Loss is a part of life. We live (hopefully we live well), we die, we leave others behind. My grief is no more special than anyone else's. When we lose someone we love, we all hurt. My father passed away on May 16, 2019, so just a little over 5 months ago. Due to circumstances beyond my control, I was extremely busy for the first few months after Dad's passing. Beyond that, I had to be strong, for my mom, my kids, my grandson, my husband (who has lost both of his parents since July 2018, within a 6 month period of each other)....there was no time to actually stop and process his death and deal with grief of my own.

But lately, the thoughts of loss and sense of despair at his passing have been pushing ever closer to the surface of my thoughts and I realized as I sat around our Thanksgiving table that the time had come to try to process his passing and the big hole he left in my life. I'm thankful that I had 51 years with him. I'm thankful that he was the man that he was. I'm thankful that I was able to be with him the last seven weeks of his life, from the time of a definitive diagnosis to his death. I wish I could have done more for him. Did he know how much I loved and appreciated him? I pray he did.

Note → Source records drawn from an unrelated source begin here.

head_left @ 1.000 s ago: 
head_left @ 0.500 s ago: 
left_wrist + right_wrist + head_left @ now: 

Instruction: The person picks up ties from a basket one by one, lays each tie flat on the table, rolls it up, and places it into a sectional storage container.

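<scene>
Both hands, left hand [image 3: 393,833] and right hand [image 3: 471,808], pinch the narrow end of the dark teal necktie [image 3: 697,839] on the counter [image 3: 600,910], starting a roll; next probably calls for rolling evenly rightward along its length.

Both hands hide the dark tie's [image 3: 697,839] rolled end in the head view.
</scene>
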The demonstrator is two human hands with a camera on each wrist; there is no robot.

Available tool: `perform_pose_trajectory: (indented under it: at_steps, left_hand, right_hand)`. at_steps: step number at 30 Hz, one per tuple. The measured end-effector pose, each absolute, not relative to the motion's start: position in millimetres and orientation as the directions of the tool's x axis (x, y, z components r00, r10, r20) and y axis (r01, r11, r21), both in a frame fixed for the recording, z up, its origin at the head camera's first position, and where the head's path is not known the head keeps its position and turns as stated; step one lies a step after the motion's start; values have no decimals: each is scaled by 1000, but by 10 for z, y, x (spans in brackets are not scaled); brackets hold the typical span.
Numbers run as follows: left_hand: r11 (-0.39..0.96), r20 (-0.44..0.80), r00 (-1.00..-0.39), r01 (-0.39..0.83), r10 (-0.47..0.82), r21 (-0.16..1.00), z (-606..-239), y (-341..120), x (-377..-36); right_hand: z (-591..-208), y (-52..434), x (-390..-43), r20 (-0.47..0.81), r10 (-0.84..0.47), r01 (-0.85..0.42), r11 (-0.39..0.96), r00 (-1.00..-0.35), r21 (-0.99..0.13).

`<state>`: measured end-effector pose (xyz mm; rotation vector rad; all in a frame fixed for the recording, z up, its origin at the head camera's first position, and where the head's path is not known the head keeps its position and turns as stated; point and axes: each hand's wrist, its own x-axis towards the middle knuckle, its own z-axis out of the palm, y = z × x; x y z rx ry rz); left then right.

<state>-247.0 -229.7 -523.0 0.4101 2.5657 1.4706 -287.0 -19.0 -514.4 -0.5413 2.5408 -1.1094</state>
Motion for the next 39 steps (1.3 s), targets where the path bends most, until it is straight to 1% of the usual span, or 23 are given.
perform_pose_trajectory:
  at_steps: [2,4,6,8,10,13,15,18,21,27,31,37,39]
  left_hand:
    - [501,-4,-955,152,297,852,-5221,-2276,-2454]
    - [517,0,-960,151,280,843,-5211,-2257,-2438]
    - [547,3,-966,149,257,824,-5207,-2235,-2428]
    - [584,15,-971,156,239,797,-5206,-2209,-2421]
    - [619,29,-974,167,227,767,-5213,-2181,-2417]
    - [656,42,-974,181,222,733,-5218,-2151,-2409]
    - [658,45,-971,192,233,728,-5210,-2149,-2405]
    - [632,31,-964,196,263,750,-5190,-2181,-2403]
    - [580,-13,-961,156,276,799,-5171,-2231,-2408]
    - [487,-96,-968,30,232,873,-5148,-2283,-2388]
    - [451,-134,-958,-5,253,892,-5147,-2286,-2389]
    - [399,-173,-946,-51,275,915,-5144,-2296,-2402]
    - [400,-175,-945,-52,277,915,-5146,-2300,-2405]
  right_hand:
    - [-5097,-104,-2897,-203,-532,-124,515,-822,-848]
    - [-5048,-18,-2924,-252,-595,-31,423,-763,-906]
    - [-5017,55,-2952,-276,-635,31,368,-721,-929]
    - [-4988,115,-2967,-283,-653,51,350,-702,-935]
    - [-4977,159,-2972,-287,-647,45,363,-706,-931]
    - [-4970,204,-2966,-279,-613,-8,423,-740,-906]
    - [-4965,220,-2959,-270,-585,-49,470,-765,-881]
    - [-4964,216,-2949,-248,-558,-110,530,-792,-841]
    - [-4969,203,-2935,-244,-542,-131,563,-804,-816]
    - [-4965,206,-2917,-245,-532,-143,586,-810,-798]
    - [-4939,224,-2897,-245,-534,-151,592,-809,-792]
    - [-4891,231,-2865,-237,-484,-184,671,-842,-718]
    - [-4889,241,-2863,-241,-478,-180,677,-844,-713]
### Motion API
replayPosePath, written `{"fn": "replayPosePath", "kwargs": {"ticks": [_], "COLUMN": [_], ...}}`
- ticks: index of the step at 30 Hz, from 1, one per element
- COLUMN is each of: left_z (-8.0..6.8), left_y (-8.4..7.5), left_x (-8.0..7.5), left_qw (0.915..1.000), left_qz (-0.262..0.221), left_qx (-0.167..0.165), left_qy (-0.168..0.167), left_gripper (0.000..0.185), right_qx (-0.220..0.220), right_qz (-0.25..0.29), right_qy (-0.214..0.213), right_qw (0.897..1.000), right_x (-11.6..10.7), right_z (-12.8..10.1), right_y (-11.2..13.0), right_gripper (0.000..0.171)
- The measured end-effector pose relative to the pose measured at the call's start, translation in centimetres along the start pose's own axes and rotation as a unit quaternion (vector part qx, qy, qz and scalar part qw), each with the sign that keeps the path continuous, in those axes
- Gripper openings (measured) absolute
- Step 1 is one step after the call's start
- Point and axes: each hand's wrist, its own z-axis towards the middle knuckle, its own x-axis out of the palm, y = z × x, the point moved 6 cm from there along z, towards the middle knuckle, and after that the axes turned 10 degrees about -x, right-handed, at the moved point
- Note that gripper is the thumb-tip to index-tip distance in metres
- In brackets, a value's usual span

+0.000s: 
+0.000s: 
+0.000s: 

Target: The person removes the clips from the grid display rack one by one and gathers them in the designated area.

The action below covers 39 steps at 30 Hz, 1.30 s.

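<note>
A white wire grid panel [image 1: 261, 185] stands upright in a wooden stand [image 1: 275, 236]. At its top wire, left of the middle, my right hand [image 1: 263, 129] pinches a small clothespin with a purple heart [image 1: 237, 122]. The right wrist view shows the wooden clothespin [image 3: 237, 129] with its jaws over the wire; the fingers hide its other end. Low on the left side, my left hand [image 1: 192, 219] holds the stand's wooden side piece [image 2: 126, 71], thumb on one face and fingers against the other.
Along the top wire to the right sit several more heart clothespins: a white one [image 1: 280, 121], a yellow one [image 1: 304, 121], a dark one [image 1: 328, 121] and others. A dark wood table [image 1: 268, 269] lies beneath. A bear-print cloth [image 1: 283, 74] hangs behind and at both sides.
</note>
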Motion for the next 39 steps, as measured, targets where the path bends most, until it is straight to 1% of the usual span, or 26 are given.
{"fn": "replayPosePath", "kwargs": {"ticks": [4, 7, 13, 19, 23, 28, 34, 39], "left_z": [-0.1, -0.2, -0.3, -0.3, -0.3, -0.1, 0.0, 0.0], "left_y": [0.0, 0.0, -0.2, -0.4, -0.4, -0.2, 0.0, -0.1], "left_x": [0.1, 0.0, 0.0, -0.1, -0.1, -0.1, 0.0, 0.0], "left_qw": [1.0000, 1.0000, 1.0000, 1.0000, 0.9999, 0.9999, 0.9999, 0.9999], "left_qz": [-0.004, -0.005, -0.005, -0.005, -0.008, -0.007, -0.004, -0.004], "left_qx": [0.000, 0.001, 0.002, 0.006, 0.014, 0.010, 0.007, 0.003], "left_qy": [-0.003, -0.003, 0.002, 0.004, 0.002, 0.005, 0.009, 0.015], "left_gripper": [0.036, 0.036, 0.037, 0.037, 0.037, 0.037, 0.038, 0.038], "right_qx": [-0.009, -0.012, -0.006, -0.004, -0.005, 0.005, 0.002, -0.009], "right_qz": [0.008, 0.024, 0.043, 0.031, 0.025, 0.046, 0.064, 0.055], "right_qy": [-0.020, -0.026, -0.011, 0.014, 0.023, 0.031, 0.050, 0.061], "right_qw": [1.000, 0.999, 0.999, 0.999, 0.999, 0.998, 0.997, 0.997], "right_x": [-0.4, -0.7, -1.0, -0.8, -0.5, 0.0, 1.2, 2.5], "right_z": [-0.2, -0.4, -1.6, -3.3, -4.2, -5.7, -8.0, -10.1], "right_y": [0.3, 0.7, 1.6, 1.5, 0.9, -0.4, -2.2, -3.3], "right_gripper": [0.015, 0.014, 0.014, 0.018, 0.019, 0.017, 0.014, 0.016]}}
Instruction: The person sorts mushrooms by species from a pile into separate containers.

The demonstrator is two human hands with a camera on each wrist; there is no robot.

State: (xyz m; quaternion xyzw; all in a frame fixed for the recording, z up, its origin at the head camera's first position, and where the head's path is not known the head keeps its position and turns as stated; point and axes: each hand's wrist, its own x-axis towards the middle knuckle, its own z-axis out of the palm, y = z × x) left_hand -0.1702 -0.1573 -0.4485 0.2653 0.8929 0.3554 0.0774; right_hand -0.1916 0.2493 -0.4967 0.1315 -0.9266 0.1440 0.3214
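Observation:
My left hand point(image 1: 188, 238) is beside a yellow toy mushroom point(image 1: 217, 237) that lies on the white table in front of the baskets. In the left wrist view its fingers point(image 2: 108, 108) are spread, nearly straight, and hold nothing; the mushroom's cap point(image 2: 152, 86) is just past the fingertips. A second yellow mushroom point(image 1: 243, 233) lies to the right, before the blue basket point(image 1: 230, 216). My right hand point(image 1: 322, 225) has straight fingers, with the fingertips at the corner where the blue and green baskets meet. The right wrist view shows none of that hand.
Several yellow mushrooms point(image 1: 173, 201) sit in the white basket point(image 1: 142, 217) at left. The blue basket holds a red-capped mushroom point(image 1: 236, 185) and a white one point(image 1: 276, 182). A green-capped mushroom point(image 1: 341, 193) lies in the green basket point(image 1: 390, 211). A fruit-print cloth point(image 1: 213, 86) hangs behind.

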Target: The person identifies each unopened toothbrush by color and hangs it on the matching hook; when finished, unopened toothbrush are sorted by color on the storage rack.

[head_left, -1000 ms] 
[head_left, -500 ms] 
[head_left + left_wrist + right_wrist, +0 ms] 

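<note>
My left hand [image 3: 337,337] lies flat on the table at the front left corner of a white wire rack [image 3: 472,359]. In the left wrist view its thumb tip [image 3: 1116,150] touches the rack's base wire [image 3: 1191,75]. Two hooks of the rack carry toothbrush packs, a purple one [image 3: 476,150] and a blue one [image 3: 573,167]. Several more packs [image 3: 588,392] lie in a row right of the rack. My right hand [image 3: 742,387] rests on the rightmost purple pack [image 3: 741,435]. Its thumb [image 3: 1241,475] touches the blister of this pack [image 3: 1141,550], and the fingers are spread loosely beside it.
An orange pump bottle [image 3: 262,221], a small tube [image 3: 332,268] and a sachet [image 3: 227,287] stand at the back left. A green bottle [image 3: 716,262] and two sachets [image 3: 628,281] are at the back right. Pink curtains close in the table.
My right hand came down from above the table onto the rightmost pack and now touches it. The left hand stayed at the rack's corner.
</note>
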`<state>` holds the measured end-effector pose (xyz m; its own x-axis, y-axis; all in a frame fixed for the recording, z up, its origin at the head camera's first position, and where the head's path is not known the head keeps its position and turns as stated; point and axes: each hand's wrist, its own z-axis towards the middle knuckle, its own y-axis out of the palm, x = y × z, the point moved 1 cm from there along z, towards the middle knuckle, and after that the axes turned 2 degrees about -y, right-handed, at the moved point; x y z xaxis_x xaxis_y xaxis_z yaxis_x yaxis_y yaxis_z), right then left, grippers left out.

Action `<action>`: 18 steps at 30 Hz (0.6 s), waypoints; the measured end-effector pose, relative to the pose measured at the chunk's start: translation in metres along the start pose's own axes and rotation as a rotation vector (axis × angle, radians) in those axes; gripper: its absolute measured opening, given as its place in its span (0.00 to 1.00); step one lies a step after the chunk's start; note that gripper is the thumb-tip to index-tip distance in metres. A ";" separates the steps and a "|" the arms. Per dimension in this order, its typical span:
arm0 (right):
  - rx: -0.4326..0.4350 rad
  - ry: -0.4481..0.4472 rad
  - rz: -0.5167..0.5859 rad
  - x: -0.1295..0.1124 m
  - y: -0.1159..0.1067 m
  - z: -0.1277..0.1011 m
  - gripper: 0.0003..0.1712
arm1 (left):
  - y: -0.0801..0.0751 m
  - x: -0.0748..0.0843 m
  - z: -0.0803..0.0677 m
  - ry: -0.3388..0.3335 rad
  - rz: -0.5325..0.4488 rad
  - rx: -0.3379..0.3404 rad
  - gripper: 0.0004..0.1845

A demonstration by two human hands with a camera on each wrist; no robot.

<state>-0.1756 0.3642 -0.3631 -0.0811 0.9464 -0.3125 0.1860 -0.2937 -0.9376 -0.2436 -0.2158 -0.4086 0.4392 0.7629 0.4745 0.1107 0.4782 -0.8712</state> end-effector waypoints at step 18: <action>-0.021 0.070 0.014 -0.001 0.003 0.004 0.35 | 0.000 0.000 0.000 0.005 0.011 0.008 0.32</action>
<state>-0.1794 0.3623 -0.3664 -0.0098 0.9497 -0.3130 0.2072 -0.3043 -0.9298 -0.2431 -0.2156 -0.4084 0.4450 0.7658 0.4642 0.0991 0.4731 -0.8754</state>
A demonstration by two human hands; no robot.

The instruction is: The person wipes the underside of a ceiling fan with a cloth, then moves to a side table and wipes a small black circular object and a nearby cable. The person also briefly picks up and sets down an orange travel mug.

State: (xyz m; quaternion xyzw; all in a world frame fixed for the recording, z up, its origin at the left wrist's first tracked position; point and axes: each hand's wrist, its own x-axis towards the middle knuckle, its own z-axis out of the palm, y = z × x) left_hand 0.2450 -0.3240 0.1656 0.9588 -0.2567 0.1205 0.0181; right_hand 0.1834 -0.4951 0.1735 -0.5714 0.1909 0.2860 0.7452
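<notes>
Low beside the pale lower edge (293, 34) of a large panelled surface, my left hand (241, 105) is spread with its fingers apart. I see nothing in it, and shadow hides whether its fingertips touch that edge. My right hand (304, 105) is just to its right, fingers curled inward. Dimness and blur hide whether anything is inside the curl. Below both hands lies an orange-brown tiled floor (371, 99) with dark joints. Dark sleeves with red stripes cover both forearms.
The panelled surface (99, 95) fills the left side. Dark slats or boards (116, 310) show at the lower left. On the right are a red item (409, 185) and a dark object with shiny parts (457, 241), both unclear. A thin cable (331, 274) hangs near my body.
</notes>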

"For those who don't know me, my name is Carolyn Bateman and I am Bob's daughter.
Writing this eulogy is one of the hardest things I've ever done. Not because there isn't anything to say about Dad but because There's too much to say and I couldn't find the right words to encompass all that he was.
When my children were young people started wearing bracelets with the letters WWJD on them, they stood for What Would Jesus Do. But in my house the question wasn't What Would Jesus Do? It was What Would Poppa Do? Whenever any kind of problem, moral dilemma  would arise; my kids knew, as did I, that whatever Poppa did would be the good thing, the kind thing and the right thing.
Tuesday night was difficult for me. I was really missing Dad and the grief felt overwhelming and soul crushing. When I told my friend Scott about it, he asked me one question "What Would Poppa Do?" Immediately I responded that he would have a good cry, pray, then go to sleep, knowing that tomorrow was a new day. His question brought instant clarity and was a reminder that Dad was still with me.
My Dad had an unshakable faith, even at the end of his life he knew that God was with him.
The day that he went into hospice I wept as I hugged him and he put his frail arms around me and whispered "Don't cry, I'm not gone yet and I'll always be with you". Whereas others would have been numb with fear he was comforting me, putting aside his own needs, as he had always done. He offered us all his unconditional love, his helping hands and the voice of reason. In his quiet way Dad made his voice heard. Dad knew words mattered and he chose them thoughtfully and carefully. When he spoke, he truly had something to say and people listened.
If anyone at church, work, in the neighborhood or in the family needed a helping hand we all knew what Poppa would do- he would be there to do whatever had to be done, no questions asked and no payment necessary. It didn't matter whether he had known someone for years, days or not at all. He was the go to guy. Ever resourceful, Dad had the knack of being able to find a solution for whatever problem you had. He was our own personal McGyver.
To Dad community was everything- the world was his family. No one was a stranger. In Dad's eyes we were all painted by the same brush- we were all children of God. He found value in people and relationships not in things or possessions.
Dad appreciated the subtle things in life and found joy in even the smallest things. And he loved to laugh. As everyone knew, Dad had the world's worst puns mastered, a trait some of my children have sadly inherited. As bad as they sometimes were we always had to laugh after our initial groans.
Dad instilled in me a love of the outdoors, a sense of right and wrong and the belief that no matter how bad things got I could get through it.
My cousin said something that perfectly illustrates my Dad's character. He said that Dad had the wisdom of Solomon and The patience of Job. The many sorrows and challenges that Dad faced in his life only seemed to solidify his faith and hone his strength, which he gladly shared with anyone who needed it.
The last nine days of Dad's life were fraught with unbearable suffering. But I believe that the closeness that was knit as friends and family alike sat by his side and surrounded him with our love and prayers, would have made the sacrifice worth it in Dad's eyes. Bringing people closer to God and to each other was something he always strove to do. Bringing us together was his last gift to we who loved him.
My father was my hero and my rock. The person I could always count on. On the drive back from what turned out to be Dad's last appointment in Ottawa he asked me again what the Oncologist had said at his appointment on April 3rd. I told Dad that the doctor had said that he only had months left. I began to cry and said that wasn't enough time. Dad took my hand and replied: "there will never be enough time". And he was right. All the time in the world wouldn't have been enough to tell him how much he meant to me or to repay him for of the love and care he gave to em.
Dad's quiet dignity and kind heart equaled a huge presence. And life is much emptier without him in it. I will miss him to the end of my days and am so thankful to have had him in my life. We are all blessed to have known him."


That was my eulogy.
I wish he was here.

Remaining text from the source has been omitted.